(若かったですね、ブッチャー。脇の下の肉のタップンが常人並みです)
アブドラ・ザ・ブッチャーは1970年8月、日本プロレスに初来日しました。
初来日前は「辛うじて名前が知られている」存在でしたが、初戦(8月21日・東京・後楽園ホール)で目をみはる動きを見せました。そしてシリーズが始まると日に日にインパクトを増し、4週間後の最終戦(9月17日・東京・台東体育館)ではジャイアント馬場の持つインターナショナル選手権の挑戦者に抜擢されました。

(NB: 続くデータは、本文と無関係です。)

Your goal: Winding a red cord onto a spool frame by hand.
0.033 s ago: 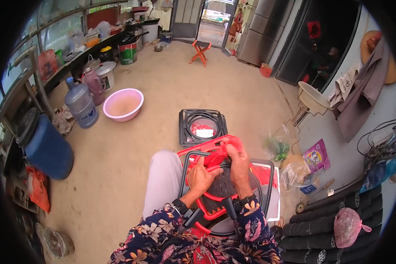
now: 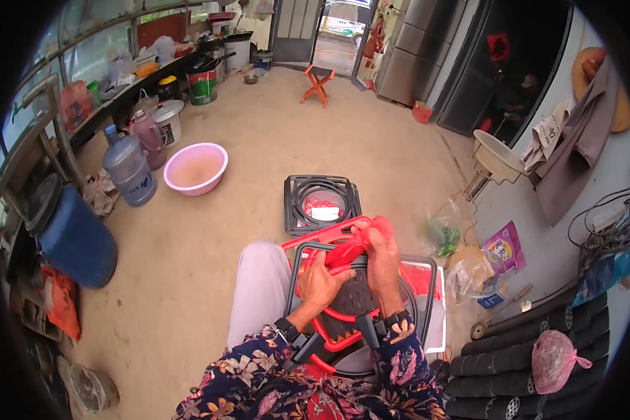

シリーズ前、日プロが外人側エースと予定していたのはカール・ハイジンガーでした。最終戦にはハイジンガー&ジャッキー・ファーゴが馬場&アントニオ猪木に挑戦するインターナショナルタッグ選手権を内定していたくらいです。しかし、初戦を見て日プロは、エースはブッチャーと決めたのでしょう。
当時、ブッチャーは36年生まれとされました。日プロによる発表です。が、最近では41年に修正されています。なぜ、5歳も年長となるような発表をしたのでしょうか? 私は以下のように推測します。
41年だと38年生まれの馬場よりも年下になる。しかし、36年であれば年長となる。ブッチャーは「ヤングパワー」で売るタイプではないので、馬場の相手として「年下」では貫禄不足だ。ええい、年齢を5つ足してしまえ。そんなところでしょう。
アメリカでも年齢を足したり引いたり度々あります。若く見せる方が圧倒的に多いのですが。日本では、当時、馬場の相手は年上が圧倒的に多かったので、ブッチャーをエースとして使っていく以上、馬場より年長の方が切符が売りやすかった、当時の雰囲気を知るものとしてこれはうなずけるんです。
それまでブッチャーはカナダでの試合がほとんどでした。カナダ生まれなんです。そしてカナダでもヒールでした。
60年代まで、アメリカでは黒人はベビーフェイスであることがほぼ原則です。しかし、ベビーフェイスでありながら、陣営のトップに据えるということは殆どありませんでした。ベアキャット・ライトやボボ・ブラジル、アーニー・ラッドは例外です。ベビーフェイス側の副将として、愛想を振りまく、それが、60年代までのアメリカでの黒人の役割です。つまり、黒人がヒール側のトップとしてベビーフェイス側のエースに対峙するというような日本のような状況はありえなかったのです。というわけで、黒人選手が年齢を加えて発表するなんてことは、アメリカでは決してありえないわけです。ましてや、ブラックパワー軍団と地元エースの抗争、これは日本では度々ありましたが、アメリカではシャレになりません。差別はいけないことだとされながら、本音の部分ではなかなかなくなっていかない社会情勢から、そんな発想にはなりません。
ここにアメリカにおける黒人と、日本における黒人の違いが見えてきます。アメリカではアメリカ人(カナダ人)である前にまず黒人であり、日本では黒人である前にまず外人なんですね。